2018: nuove elezioni, musica vecchia, più o meno la stessa delle precedenti, quelle del 2013. Clima neo-proporzionale, con equilibri e schieramenti da formare a risultati acquisiti, voltate le spalle agli elettori. Il M5S continuava la sua ascesa, ma si auto-limitava con un’orgogliosa tendenza all’isolazionismo. Usciva dalla sfida elettorale come il primo partito, ma non aveva i numeri per governare da solo: doveva per forza agganciarsi o alla Lega, che era il secondo partito, o al Pd, il terzo. Mattarella dovette fare come l’ultimo Napolitano e inventarsi una delicata architettura di governo: un asse pentastellato-leghista. Poi gli bastò un giudizio negativo sul nome di un possibile ministro per beccarsi una minaccia di impeachment da parte di Di Maio, allora leader grillino. Ma l’esperimento, dopo qualche tentennamento iniziale, resse, almeno fino a quando un sulfureo Salvini, segretario della Lega, convinto di poter andare a elezioni anticipate e portare quindi il suo partito al timone dell’Italia, escogitò un pretesto per far cadere la baracca. Poco male: piano B. Il Pd e il centro-sinistra al posto della Lega, sostituzione tecnica.

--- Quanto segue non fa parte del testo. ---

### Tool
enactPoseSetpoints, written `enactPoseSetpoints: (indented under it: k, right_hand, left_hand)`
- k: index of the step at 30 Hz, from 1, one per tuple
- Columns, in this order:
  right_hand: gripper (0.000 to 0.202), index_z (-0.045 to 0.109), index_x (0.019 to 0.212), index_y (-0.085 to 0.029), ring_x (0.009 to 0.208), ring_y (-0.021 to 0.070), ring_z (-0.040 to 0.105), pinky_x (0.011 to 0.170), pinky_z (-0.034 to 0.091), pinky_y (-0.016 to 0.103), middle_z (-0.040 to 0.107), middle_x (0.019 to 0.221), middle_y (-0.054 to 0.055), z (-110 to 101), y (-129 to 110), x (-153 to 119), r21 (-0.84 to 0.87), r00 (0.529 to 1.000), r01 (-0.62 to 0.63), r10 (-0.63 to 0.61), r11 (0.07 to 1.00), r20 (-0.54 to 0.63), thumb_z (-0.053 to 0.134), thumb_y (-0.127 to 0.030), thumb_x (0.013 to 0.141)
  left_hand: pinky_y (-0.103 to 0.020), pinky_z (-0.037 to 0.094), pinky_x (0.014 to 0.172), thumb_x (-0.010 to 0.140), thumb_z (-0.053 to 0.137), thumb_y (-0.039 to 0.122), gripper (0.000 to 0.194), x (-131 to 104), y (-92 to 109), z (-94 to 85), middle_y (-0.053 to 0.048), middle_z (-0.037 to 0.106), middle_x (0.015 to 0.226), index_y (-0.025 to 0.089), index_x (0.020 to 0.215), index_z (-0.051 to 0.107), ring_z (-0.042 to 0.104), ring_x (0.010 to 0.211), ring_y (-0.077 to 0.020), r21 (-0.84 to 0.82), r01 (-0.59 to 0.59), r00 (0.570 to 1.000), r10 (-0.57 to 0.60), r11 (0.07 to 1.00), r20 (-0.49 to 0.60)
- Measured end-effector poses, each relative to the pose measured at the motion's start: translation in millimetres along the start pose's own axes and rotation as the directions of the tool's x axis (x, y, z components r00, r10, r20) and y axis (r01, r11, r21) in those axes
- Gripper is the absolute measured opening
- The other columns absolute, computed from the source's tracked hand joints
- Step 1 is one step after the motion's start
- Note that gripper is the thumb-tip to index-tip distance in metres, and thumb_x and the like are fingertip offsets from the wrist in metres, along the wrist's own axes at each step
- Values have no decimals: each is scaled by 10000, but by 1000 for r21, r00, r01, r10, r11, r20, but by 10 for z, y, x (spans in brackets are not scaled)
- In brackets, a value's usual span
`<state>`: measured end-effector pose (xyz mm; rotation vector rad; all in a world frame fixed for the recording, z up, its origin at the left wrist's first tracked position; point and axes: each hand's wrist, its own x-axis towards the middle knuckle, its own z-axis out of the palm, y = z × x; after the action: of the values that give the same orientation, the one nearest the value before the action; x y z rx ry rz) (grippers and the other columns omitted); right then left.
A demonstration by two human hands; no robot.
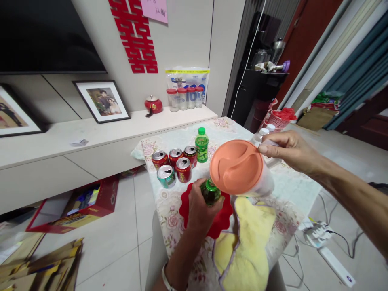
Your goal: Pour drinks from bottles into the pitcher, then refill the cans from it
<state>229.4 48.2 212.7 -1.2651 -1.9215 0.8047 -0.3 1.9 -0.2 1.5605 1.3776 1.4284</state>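
Observation:
My right hand (pixel 286 149) grips the handle of a clear pitcher with an orange lid (pixel 236 167), tilted to the left. The lid's edge is right by the top of a green plastic bottle (pixel 211 194). Around that bottle my left hand (pixel 198 206) is wrapped, above a red scalloped mat (pixel 223 220). Whether liquid is flowing I cannot tell. Behind my left hand stand several opened red drink cans (pixel 184 171) and a teal can (pixel 166 178). Beside them is another green bottle (pixel 201 147) with its cap on. A yellow cloth (pixel 254 242) lies near the mat.
A floral tablecloth (pixel 169 202) covers the table. Further back, a long white cabinet (pixel 136 126) bears framed photos, a red pot (pixel 153 105) and red-lidded jars (pixel 182 99). Clear bottles (pixel 263 132) stand behind the pitcher. A power strip (pixel 336 266) and cables lie on the floor at right.

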Motion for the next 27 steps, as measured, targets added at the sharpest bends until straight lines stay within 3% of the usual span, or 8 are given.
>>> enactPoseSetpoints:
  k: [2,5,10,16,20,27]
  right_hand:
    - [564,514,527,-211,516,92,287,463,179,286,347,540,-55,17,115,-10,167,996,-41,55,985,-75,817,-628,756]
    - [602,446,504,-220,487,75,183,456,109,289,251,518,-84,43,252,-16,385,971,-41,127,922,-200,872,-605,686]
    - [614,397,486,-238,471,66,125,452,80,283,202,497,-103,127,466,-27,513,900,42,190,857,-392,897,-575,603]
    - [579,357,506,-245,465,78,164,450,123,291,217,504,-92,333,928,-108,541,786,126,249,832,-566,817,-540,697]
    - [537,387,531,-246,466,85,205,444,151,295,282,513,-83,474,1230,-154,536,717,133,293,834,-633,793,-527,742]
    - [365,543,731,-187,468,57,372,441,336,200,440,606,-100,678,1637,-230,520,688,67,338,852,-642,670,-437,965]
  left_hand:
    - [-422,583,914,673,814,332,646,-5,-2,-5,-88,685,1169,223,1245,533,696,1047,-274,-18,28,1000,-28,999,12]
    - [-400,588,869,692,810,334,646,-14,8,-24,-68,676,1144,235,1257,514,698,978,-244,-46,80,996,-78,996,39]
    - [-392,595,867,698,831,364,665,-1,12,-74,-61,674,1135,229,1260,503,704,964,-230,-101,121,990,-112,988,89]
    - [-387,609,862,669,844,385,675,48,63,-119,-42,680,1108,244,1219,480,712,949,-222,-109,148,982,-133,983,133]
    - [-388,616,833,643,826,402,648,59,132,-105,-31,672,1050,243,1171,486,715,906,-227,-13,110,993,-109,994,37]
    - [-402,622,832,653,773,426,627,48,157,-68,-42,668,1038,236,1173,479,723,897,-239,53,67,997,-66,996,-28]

Venne la pandemia, un vento di morte che soffiava dall’est con il sibilo di un fantasma antico, e Mattarella contava ormai i giorni che lo separavano dalla fine del mandato. Bello sarebbe stato, e carico di gloria, pensava lui, lasciare il Colle dopo aver guidato moralmente il Paese alla vittoria sul Covid. Ma la sorte aveva in serbo un colpo di coda: il governo giallorosso, guidato da Giuseppe Conte come quello gialloverde, cadde proprio sulla redistribuzione dei fondi per far ripartire l’economia dopo la fine dell’emergenza sanitaria. Il momento era troppo delicato per tornare alle urne subito, e perdipiù erano proprio alcune forze politiche a premere per una soluzione d’emergenza rappresentata da una figura super partes, di assoluto prestigio internazionale: ora per Mattarella aprire a un tecnico non era più una tentazione, com’era stato Cottarelli nel 2018, ma una necessità imprescindibile. E chi meglio di Draghi poteva dare garanzie per un governo tecnico-politico in grado di assicurare una tenuta sufficiente a chiudere la legislatura? Il capo dello Stato ci mise la firma, tant’è che si parlò di diarchia Mattarella-Draghi. E fu proprio in nome di un binomio che non si poteva sciogliere che l’inquilino del Quirinale accettò, suo malgrado, di non traslocare. Si può pensare che col senno di poi si sia pentito di non essersi impuntato ulteriormente: eppure, quando decise di riassumere il fatidico fardello, la guerra in Ucraina era già scoppiata, e già si era accesa la lotta dentro la maggioranza tra bellicisti e trattativisti, tra filorussi e filoucraini. Non poteva immaginare, quel Mattarella, che proprio in mezzo a quelle lotte la sua amata scelta si sarebbe logorata. O meglio, in mezzo a quelle lotte avrebbe preferito prendere il largo, per non farsi logorare.
Il resto è storia di oggi: ennesime elezioni – elezioni anticipate –, la vittoria di Giorgia Meloni e della destra e il ritorno di una maggioranza politica in grado di reggersi sui suoi piedi. E così Mattarella può abbandonare il ruolo di regista per tornar libero di essere il notaio della Repubblica.